Low Platelet Count (Thrombocytopenia)

Platelets help your blood clot, so when the count is low you are at a higher risk of bleeding. Let your oncology care team know if you have any excess bruising or bleeding, including nose bleeds, bleeding gums or blood in your urine or stool. If the platelet count becomes too low, you may receive a transfusion of platelets.

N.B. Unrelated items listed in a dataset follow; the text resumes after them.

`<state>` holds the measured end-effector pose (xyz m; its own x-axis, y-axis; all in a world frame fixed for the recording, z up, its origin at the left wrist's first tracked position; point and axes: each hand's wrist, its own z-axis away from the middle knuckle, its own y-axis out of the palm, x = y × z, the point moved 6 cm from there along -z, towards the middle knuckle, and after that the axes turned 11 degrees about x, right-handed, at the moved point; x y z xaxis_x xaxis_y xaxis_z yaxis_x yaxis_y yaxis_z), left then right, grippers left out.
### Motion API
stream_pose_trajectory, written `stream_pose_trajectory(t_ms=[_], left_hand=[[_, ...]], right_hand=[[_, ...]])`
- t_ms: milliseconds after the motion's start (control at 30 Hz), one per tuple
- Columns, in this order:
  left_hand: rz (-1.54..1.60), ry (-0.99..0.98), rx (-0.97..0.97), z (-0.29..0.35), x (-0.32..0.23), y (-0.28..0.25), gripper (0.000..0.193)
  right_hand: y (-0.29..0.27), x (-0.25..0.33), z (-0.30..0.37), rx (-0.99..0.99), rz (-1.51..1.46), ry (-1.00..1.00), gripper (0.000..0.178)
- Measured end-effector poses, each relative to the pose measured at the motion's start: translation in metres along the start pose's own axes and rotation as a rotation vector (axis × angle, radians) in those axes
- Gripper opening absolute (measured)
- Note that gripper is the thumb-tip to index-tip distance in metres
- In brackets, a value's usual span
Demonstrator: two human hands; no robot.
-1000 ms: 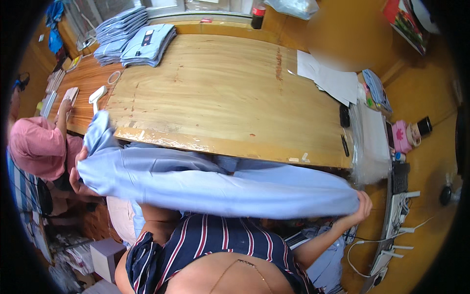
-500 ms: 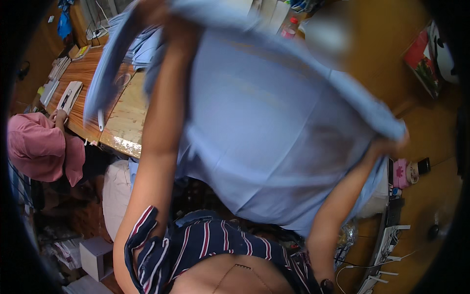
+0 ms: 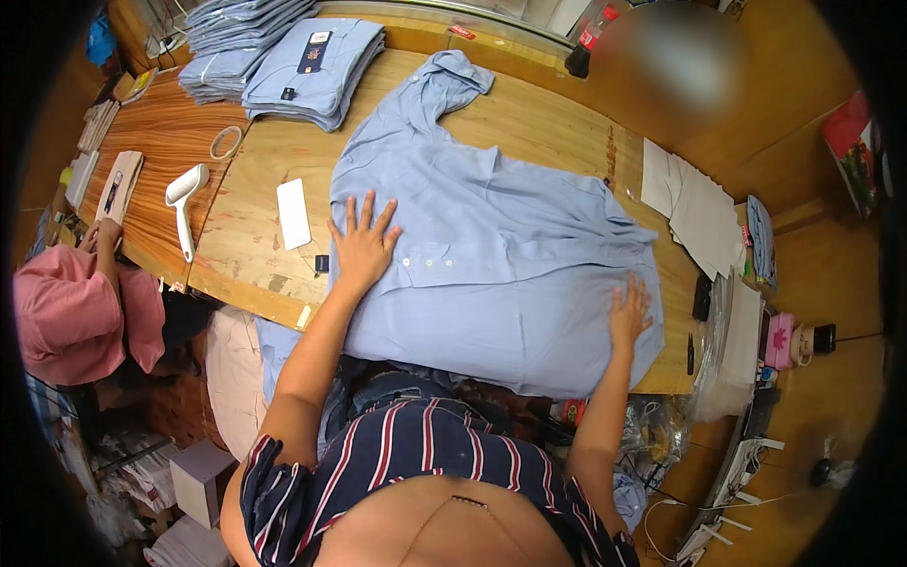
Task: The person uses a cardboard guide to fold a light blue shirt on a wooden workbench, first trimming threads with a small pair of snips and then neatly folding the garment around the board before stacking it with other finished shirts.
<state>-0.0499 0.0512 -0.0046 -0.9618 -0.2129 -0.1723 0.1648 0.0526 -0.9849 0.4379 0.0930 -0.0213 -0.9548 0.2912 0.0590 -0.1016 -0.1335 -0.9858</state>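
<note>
A light blue shirt [image 3: 510,236] lies spread across the wooden table, its buttons showing near my left hand. One sleeve [image 3: 458,80] reaches toward the far side, and the near edge hangs slightly past the table. My left hand [image 3: 365,241] rests flat on the upper part of the shirt with fingers spread. Lower on the garment, toward the right, my right hand [image 3: 629,315] presses down with fingers stretched out. Neither holds anything. Left of the shirt are a white card [image 3: 294,214] and a small black tag [image 3: 322,264].
Folded blue shirts [image 3: 316,71] are stacked at the far left. A lint roller [image 3: 186,203] and a roll of tape [image 3: 226,143] lie nearby. White paper sheets [image 3: 699,213] and a bottle [image 3: 590,42] are at the right and back. A person in pink [image 3: 80,307] sits at the left.
The shirt was held up in the air, blurred, and now lies on the table. Both my hands have come down and let go of the cloth, now lying flat on it.
</note>
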Motion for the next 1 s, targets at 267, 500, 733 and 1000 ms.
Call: stream_pose_trajectory(t_ms=[267, 500, 733, 1000], left_hand=[[0.116, 0.220, -0.051, -0.057, 0.001, 0.002, 0.045], [0.554, 0.154, -0.036, 0.047, 0.000, -0.024, 0.012], [0.548, 0.198, -0.144, 0.078, -0.023, -0.034, 0.011], [0.640, 0.117, -0.038, 0.070, -0.074, -0.012, 0.014]], right_hand=[[0.012, -0.088, 0.019, 0.000, -0.118, 0.444, 0.053], [-0.061, 0.051, 0.006, -0.416, -0.450, -0.329, 0.019], [-0.029, 0.286, 0.110, 0.449, -0.592, -1.229, 0.013], [-0.038, -0.033, -0.059, -0.321, -0.348, 0.007, 0.027]])
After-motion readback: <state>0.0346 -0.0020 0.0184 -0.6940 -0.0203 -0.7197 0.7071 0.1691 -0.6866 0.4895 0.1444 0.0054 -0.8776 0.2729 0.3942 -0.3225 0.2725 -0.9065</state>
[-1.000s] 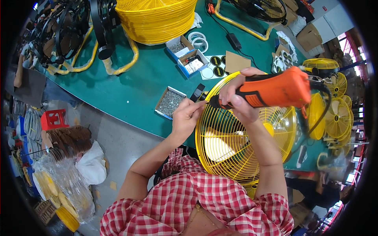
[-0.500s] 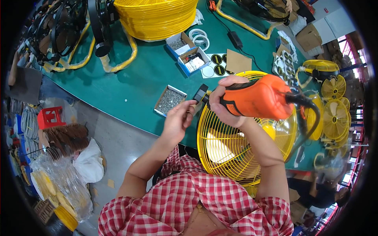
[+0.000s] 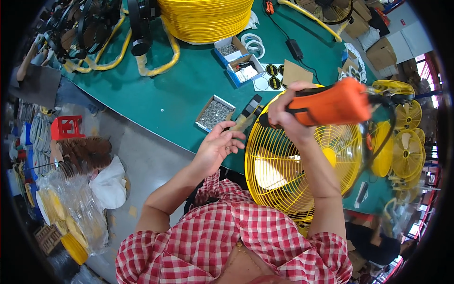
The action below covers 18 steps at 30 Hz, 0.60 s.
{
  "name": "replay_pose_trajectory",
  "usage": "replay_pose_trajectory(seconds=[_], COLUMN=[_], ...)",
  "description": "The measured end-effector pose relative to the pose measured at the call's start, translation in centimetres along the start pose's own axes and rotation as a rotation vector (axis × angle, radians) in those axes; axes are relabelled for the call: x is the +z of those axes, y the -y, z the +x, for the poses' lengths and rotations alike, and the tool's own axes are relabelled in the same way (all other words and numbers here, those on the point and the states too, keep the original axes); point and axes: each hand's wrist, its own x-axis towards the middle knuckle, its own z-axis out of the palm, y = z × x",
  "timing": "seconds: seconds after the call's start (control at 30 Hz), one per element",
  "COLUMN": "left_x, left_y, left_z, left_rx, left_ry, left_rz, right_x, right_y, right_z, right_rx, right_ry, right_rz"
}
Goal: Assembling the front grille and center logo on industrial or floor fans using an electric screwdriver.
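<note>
Left hand (image 3: 213,150) drawn back from orange driver (image 3: 328,105), fingers loosely parted; right hand (image 3: 294,124) grips driver, fingers wrapped round.

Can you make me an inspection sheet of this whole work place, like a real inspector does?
Surface: green table, with a tiny pale speck on it.
Job's things: orange power tool, over a fan with a yellow wire grille; the tool's tip is hard to see.
Clutter: open box of small metal parts, round stickers, brown cardboard piece.
Hands: right hand grips the tool; left hand is loosely open near the box.
Cables: dark cord from the tool's back; black cable with a black block on the table.
Surroundings: red stool, more yellow fans.
</note>
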Motion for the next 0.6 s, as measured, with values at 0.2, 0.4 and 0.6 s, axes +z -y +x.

  • Do not use a razor (an electric razor is fine).
  • Avoid contact sports and activities that can result in injury or bleeding.
  • Do not take aspirin (salicylic acid), non-steroidal, anti-inflammatory medications (NSAIDs) such as Motrin/Advil (ibuprofen), Aleve (naproxen), Celebrex (celecoxib) etc. as these can all increase the risk of bleeding. Please consult with your healthcare team regarding use of these agents and all over the counter medications/supplements while on therapy.
  • Do not floss or use toothpicks and use a soft-bristle toothbrush to brush your teeth.

Nausea and/or Vomiting

Talk to your oncology care team so they can prescribe medications to help you manage nausea and vomiting. In addition, dietary changes may help. Avoid things that may worsen the symptoms, such as heavy or greasy/fatty, spicy or acidic foods (lemons, tomatoes, oranges). Try saltines, or ginger ale to lessen symptoms.

Call your oncology care team if you are unable to keep fluids down for more than 12 hours or if you feel lightheaded or dizzy at any time.

Diarrhea

Diarrhea can be a serious side effect that can lead to dehydration. Notify your care team if you develop diarrhea.

Your oncology team can recommend medications to relieve diarrhea. Also, try eating low-fiber, bland foods, such as white rice and boiled or baked chicken. Avoid raw fruits, vegetables, whole grain breads, cereals and seeds. Soluble fiber is found in some foods and absorbs fluid, which can help relieve diarrhea. Foods high in soluble fiber include: applesauce, bananas (ripe), canned fruit, orange sections, boiled potatoes, white rice, products made with white flour, oatmeal, cream of rice, cream of wheat, and farina. Drink 8-10 glasses on non-alcoholic, un-caffeinated fluid a day to prevent dehydration.

Loss or Thinning of Scalp and Body Hair (Alopecia)

Your hair may become thin, brittle, or may fall out. This typically begins two to three weeks after treatment starts. This hair loss can be all body hair, including pubic, underarm, legs/arms, eyelashes, and nose hairs. The use of scarves, wigs, hats and hairpieces may help. Hair generally starts to regrow soon after treatment is completed. Remember your hair helps keep you warm in cold weather, so a hat is particularly important in cold weather or to protect you from the sun.

Fatigue

Fatigue is very common during cancer treatment and is an overwhelming feeling of exhaustion that is not usually relieved by rest. While on cancer treatment, and for a period after, you may need to adjust your schedule to manage fatigue. Plan times to rest during the day and conserve energy for more important activities. Exercise can help combat fatigue; a simple daily walk with a friend can help. Talk to your healthcare team for helpful tips on dealing with this side effect.

Less common but important side effects can include:

  • Lung changes: This medication can cause interstitial lung disease. Report any new or worsening shortness of breath, cough or fever to your healthcare provider

Sexual & Reproductive Concerns

This medication may affect your reproductive system, resulting in the menstrual cycle or sperm production becoming irregular or stopping permanently. Women may experience menopausal effects including hot flashes and vaginal dryness. In addition, the desire for sex may decrease during treatment. You may want to consider sperm banking or egg harvesting if you may wish to have a child in the future. Discuss these options with your oncology team.

Exposure of an unborn child to this medication could cause birth defects, so you should not become pregnant or father a child while on this medication. Effective birth control is necessary during treatment and for at least one month for women and three months for men after treatment, even if your menstrual cycle stops or you believe you are not producing sperm. You should consult with your healthcare team before breastfeeding while receiving this medication.